PANDI

PANDI is a dynamic packing detection solution built on top of PANDA (https://github.com/panda-re/panda), a platform for Architecture-Neutral Dynamic Analysis. PANDI is currently developed at UCLouvain (Belgium) and is available under MIT license.

How to use

First, put the malware(s) that need to be analysed under the folder "payload".
Then, there is two main ways of running this program:

Use launch.py
Use the docker-compose provided

Launching the packing detector

Launch.py

This script is an interface between the Docker implementation of PANDA and the host machine.
It allows the user to easily modify the parameters of the software, as shown below.
It will also download automatically the Windows VM needed to run PANDA and build the Docker image.
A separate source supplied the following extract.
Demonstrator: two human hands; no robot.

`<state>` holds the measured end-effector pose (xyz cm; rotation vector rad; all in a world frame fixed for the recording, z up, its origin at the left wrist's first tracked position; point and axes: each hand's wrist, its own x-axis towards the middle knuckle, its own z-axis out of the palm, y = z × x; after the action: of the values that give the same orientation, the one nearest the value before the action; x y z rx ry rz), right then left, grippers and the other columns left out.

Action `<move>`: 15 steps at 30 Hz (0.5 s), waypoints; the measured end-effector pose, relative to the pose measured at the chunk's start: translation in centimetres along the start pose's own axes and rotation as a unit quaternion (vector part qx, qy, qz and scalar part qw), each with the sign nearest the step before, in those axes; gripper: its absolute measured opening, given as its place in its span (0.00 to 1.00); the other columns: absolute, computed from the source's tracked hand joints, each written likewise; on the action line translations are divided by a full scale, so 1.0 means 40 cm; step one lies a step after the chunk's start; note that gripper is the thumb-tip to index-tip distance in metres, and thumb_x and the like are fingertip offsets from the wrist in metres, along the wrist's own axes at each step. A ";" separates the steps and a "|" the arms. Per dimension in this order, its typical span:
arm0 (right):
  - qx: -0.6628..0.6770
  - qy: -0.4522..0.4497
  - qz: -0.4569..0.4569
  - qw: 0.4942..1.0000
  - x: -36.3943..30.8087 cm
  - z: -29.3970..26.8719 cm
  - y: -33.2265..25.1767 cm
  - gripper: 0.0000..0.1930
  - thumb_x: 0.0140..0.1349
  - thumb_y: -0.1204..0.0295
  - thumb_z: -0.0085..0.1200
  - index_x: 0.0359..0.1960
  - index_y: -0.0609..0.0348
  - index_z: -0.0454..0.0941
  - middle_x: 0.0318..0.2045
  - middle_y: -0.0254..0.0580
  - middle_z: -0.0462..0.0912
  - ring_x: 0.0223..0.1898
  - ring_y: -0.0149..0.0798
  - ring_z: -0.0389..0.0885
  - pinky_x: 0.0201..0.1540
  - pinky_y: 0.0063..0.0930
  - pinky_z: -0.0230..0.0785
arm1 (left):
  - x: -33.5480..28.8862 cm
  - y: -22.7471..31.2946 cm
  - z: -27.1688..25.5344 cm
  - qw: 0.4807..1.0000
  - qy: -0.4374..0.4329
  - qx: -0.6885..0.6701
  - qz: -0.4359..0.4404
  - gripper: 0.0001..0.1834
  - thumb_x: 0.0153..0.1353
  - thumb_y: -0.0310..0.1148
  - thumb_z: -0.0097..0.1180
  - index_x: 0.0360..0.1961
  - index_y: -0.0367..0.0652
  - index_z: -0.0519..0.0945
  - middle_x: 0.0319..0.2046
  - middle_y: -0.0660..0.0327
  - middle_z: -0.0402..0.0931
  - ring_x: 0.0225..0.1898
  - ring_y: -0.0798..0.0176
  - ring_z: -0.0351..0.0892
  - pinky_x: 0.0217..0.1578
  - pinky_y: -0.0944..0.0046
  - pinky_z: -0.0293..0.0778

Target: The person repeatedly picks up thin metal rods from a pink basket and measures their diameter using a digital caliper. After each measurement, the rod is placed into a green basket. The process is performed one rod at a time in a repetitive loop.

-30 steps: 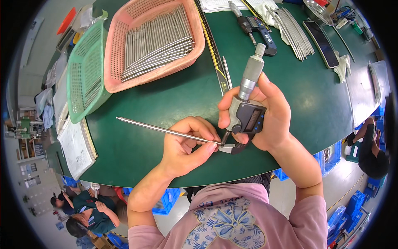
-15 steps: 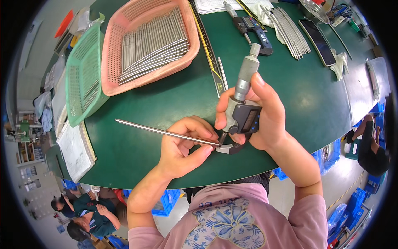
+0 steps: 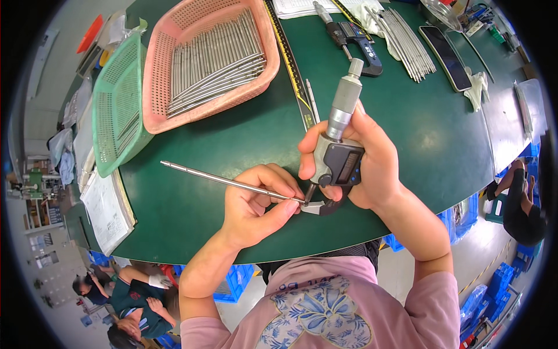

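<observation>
My right hand (image 3: 372,166) grips a grey digital micrometer (image 3: 340,145) upright, thimble pointing away from me. My left hand (image 3: 256,203) pinches one end of a thin steel rod (image 3: 221,181), which sticks out to the left over the green table (image 3: 232,139). The rod's near end sits between the micrometer's jaws, just below my right thumb.
A pink basket (image 3: 209,55) full of steel rods and a tilted green basket (image 3: 119,102) stand at the back left. A long ruler (image 3: 290,70), a digital caliper (image 3: 351,38), more rods (image 3: 407,43) and a dark slab (image 3: 444,49) lie at the back right. Papers (image 3: 107,209) lie at the left edge. People sit below.
Both hands hold the same grip on the rod and the micrometer. The view has shifted slightly; nothing else moved.
</observation>
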<state>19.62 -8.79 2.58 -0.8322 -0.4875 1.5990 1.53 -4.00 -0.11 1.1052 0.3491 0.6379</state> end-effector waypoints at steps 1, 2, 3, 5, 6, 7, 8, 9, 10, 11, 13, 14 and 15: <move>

usage: launch.py [-h] [--build] [--silent] [--debug] [--executable EXECUTABLE] [--force_complete_replay] [--max_memory_write_exe_list_length MAX_MEMORY_WRITE_EXE_LIST_LENGTH] [--entropy_granularity ENTROPY_GRANULARITY]
                 [--max_entropy_list_length MAX_ENTROPY_LIST_LENGTH] [--dll_discover_granularity DLL_DISCOVER_GRANULARITY] [--max_dll_discover_fail MAX_DLL_DISCOVER_FAIL] [--force_dll_rediscover] [--memcheck] [--entropy] [--dll]
                 [--dll_discover] [--sections_perms] [--first_bytes]

options:
  -h, --help            show this help message and exit
  --build               rebuild panda image
  --silent              only print the result in JSON format
  --debug               activate verbose mode
  --executable EXECUTABLE
                        force the selection of one software
  --force_complete_replay
                        read the replay until the end
  --max_memory_write_exe_list_length MAX_MEMORY_WRITE_EXE_LIST_LENGTH
                        maximum length of the returned list before exiting
  --entropy_granularity ENTROPY_GRANULARITY
                        number of basic blocks between samples. Lower numbers result in higher run times
  --max_entropy_list_length MAX_ENTROPY_LIST_LENGTH
                        maximum length of entropy list before exiting
  --dll_discover_granularity DLL_DISCOVER_GRANULARITY
                        maximum length of the returned list before exiting
  --max_dll_discover_fail MAX_DLL_DISCOVER_FAIL
                        maximum length of the returned list before exiting
  --force_dll_rediscover
                        read the replay until the end
  --memcheck            activate memory write and executed detection
  --entropy             activate entropy analysis
  --dll                 activate syscalls analysis
  --dll_discover        activate dll discovering system
  --sections_perms      activate sections permission analysis
  --first_bytes         activate first bytes analysis
  --count_instr         activate the instruction counter

docker-compose

Before using the provided docker-compose, the virtual machine that will be used to perform the analysis need to be downloaded.
You can find it by following this link: https://uclouvain-my.sharepoint.com/:u:/g/personal/d_wauters_uclouvain_be/EZXz0Kf1U_VEhQSddwlPOI4B_oKqEwY-HmxC5Nv6Wd4WSA?e=09Zg7E
(or by performing the procedure of creating a new virtual machine)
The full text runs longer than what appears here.